While Jewish travels through the historic locales of the world can and will enrich one’s knowledge of the self, looking deep into the words of scholars can also provide a way to actualize and grow. The Gemara is the part of the Talmud where one can find the commentaries of rabbis, the insights of religious figures providing guidance for future generations. Among the various kernels of wisdom passed down through the centuries, one name stands out. Bruriah was a female sage, the daughter of Hananiah ben Teradion and an accomplished woman scholar in her own right.
After The Bar Kochba
When and where Bruriah was born is not made clear, however it is known that she was the wife of Rabbi Meir, student of Rabbi Akiva, who lived around the 2nd Century. The exact details of her life are not as well recorded as other Talmudic figures of her era and after it, but there are a handful of events that occurred during her lifetime. It is known that her parents were killed after the Bar Kochba revolt, martyred by the Roman Empire.
Despite these tragedies she pressed on, even initiating the rescue of her sister from slavery with the help of her husband.

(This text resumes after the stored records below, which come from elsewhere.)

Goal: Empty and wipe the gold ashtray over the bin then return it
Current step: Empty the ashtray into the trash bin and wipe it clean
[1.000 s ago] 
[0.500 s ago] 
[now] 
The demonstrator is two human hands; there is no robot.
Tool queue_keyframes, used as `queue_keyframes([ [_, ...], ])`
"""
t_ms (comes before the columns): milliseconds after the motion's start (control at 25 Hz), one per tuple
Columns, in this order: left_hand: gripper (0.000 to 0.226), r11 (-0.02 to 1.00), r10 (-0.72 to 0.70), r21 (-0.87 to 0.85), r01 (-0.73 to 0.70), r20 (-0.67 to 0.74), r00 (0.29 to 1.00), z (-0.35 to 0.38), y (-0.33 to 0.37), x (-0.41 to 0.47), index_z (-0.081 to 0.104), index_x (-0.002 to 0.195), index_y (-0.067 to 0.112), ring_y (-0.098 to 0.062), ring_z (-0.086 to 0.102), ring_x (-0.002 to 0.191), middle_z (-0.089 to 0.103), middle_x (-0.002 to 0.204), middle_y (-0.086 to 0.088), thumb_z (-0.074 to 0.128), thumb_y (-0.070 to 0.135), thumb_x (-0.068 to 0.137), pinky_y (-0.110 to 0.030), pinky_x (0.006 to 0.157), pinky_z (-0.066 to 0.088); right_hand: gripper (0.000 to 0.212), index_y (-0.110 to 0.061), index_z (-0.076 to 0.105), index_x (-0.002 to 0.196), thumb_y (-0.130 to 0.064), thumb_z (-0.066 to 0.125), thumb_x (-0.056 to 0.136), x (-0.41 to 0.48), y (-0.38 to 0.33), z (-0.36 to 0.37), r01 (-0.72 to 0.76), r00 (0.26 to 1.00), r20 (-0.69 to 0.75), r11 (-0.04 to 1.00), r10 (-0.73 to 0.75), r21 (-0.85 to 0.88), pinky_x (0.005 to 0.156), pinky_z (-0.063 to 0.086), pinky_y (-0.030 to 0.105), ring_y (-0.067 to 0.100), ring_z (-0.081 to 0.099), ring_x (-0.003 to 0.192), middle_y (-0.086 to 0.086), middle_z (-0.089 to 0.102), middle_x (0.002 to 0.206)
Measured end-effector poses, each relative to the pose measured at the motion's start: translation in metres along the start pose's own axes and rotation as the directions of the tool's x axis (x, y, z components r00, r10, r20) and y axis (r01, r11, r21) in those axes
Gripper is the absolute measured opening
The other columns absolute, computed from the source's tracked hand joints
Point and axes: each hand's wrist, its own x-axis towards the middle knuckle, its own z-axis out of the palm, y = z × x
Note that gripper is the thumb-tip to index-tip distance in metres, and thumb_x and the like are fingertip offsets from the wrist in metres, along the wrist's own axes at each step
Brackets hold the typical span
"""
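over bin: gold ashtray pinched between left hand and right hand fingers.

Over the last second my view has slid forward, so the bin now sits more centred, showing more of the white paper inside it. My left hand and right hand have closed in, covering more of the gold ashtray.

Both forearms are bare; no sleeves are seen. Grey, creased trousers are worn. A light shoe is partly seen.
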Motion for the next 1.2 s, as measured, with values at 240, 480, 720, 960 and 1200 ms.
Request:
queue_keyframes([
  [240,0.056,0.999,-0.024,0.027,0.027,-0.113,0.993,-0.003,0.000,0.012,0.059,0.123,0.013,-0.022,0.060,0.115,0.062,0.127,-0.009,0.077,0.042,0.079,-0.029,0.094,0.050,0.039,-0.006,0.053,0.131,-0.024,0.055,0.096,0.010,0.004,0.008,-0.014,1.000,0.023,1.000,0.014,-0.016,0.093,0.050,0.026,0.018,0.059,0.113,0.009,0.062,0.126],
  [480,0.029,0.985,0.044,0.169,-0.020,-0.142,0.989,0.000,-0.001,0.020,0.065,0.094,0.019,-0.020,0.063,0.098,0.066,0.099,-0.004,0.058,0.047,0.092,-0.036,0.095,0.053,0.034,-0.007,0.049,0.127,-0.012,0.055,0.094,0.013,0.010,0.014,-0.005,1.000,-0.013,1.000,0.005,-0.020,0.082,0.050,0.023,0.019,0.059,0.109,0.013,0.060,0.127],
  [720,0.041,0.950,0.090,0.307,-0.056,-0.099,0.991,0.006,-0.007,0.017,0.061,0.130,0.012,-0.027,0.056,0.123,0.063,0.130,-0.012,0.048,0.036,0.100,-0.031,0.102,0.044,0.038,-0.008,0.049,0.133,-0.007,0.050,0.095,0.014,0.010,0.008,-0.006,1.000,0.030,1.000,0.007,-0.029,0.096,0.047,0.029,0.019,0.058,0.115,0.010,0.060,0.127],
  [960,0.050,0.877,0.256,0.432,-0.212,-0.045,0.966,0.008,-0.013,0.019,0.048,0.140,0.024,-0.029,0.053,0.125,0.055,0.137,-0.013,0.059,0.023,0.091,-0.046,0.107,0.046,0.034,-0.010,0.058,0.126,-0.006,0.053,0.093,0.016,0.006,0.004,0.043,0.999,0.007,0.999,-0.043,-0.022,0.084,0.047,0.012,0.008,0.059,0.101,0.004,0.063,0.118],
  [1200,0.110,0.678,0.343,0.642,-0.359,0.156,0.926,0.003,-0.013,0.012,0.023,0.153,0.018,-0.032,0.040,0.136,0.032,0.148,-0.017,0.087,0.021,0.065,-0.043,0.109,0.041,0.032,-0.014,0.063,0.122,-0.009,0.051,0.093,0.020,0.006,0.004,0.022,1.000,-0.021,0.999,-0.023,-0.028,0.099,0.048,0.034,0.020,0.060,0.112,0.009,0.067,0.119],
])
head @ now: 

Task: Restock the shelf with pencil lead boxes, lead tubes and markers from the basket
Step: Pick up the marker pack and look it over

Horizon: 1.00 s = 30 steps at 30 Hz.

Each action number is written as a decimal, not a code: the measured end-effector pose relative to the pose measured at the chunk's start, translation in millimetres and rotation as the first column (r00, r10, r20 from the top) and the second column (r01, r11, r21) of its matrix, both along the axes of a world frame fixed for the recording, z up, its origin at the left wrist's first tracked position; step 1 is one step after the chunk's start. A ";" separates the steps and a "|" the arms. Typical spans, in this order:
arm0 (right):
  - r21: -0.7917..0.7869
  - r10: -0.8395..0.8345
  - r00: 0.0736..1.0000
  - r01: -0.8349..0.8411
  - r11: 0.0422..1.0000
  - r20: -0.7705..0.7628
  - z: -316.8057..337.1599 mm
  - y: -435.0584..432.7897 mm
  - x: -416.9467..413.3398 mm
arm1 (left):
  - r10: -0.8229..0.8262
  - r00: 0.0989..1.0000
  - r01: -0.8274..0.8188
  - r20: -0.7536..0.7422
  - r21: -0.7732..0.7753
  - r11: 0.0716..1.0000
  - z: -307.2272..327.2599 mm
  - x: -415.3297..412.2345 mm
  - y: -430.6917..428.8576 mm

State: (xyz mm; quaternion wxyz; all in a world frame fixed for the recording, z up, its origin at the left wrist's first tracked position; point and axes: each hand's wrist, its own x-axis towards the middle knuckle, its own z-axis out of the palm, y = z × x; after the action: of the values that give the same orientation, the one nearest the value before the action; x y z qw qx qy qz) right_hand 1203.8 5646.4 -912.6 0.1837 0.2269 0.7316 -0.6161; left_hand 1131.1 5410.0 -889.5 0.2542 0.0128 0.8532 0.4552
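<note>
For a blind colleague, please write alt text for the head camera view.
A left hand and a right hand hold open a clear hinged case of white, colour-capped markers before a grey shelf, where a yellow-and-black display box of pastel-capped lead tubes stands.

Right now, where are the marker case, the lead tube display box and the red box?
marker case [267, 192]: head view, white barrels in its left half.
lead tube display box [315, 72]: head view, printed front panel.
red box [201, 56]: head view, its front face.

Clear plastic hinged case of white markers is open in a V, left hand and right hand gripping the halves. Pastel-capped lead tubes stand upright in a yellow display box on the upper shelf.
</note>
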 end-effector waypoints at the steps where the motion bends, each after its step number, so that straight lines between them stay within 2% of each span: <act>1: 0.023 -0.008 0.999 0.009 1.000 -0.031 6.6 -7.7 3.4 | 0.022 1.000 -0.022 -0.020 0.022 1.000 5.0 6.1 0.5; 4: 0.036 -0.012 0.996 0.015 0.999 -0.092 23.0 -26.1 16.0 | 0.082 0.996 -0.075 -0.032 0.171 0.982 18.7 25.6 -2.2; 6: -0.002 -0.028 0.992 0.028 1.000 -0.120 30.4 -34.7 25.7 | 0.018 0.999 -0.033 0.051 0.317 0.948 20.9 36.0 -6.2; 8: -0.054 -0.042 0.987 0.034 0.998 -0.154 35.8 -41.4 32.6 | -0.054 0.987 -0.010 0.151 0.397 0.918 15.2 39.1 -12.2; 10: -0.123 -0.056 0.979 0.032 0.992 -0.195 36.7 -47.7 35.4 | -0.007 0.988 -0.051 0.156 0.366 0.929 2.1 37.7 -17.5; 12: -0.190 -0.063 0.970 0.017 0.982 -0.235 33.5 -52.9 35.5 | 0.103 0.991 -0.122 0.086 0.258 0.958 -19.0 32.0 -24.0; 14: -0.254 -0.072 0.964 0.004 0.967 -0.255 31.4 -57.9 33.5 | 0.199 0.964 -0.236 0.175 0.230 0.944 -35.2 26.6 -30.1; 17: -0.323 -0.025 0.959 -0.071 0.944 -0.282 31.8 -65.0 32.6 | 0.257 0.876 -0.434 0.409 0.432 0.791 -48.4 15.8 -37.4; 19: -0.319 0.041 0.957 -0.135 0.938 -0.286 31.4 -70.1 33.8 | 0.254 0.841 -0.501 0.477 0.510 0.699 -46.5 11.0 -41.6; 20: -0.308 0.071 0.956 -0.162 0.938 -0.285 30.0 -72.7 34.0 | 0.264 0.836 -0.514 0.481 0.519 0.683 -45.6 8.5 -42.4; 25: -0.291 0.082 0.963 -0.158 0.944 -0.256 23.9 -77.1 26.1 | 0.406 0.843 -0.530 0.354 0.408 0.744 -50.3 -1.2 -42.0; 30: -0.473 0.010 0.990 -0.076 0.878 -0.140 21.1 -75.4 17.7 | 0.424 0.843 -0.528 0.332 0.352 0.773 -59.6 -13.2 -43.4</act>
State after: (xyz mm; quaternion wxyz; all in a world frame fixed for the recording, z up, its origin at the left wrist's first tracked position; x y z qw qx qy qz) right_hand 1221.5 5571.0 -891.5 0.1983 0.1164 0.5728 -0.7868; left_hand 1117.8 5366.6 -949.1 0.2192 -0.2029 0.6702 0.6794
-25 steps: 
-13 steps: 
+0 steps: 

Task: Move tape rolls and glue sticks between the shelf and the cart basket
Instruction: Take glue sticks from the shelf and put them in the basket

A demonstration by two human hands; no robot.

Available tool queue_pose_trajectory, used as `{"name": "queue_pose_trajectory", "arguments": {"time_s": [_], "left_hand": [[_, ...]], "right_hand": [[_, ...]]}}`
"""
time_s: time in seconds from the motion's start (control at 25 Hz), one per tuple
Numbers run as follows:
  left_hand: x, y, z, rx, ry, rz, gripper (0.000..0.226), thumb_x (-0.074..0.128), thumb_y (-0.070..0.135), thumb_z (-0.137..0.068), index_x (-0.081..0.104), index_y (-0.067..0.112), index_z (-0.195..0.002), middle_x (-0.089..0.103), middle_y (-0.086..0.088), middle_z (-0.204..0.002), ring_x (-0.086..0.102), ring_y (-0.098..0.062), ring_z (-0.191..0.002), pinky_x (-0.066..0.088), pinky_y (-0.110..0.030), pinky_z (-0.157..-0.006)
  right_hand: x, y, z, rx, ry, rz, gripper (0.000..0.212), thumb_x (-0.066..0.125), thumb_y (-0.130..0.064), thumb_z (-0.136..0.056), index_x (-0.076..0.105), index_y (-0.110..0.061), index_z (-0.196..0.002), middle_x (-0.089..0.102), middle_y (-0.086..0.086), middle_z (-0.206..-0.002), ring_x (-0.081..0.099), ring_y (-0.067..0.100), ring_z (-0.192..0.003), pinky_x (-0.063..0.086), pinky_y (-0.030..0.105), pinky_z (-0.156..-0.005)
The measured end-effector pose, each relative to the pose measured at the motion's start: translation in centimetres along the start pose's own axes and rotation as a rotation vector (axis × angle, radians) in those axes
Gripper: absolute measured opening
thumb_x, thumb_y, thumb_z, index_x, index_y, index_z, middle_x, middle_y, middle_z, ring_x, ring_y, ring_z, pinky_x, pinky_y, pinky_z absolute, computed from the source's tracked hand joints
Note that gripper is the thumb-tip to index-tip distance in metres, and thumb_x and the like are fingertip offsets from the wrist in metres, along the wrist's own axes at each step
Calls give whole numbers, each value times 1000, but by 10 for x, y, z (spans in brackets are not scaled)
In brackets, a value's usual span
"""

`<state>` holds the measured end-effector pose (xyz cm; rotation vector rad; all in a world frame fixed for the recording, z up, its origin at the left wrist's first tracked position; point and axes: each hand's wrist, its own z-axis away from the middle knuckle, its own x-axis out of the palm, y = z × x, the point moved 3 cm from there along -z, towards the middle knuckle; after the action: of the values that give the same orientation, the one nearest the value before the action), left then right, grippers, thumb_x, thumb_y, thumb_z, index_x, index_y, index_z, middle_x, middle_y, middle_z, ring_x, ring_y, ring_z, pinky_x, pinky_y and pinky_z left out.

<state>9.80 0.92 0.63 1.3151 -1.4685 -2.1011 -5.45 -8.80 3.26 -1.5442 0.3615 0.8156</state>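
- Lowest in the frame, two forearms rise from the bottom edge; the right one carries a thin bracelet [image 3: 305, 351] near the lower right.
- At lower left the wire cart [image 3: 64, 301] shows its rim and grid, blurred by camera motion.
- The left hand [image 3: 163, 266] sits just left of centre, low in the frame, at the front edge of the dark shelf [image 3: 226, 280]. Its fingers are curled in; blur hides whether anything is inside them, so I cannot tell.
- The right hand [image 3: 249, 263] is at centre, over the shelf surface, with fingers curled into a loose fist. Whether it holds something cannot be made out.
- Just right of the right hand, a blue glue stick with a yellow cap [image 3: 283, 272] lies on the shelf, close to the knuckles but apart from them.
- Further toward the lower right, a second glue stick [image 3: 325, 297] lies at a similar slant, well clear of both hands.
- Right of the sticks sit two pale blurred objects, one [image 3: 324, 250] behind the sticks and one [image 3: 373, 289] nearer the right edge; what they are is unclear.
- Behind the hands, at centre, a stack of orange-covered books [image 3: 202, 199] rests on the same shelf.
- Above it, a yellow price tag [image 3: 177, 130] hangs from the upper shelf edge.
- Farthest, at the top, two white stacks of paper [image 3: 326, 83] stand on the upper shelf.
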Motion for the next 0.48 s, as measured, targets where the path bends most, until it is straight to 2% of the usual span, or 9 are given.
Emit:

The passages that describe her character paint her as a person of wit and intellect, but also of compassion. When her husband was angered by the troublesome behavior of people in their neighborhood, praying for their deaths, she reminded him that a verse states that sins, not sinners, may disappear from the earth. She gently broke word to him of their children’s death during the Sabbath in a way that would not devastate him, and would also provide further insights into religious thought alongside him.
A Scholarly Legacy
Bruriah was an exemplar of intellect and wisdom, a compassionate woman who distinguished herself in the Gemara of the Talmud. Her legacy was somewhat muddied by a passage attributed to Rashi, where her own husband sent his friend to seduce her (which supposedly succeeded) to prove a point regarding a Talmudic statement, an act that is wholly out of character for Bruriah, Rabbi Meir, and even Rashi. In spite of this contentious excerpt, she remains a figure with important commentary in the Talmud. Maybe on future Jewish trips across the world, we can look further into her legacy as we visit locales of historic and cultural heritage.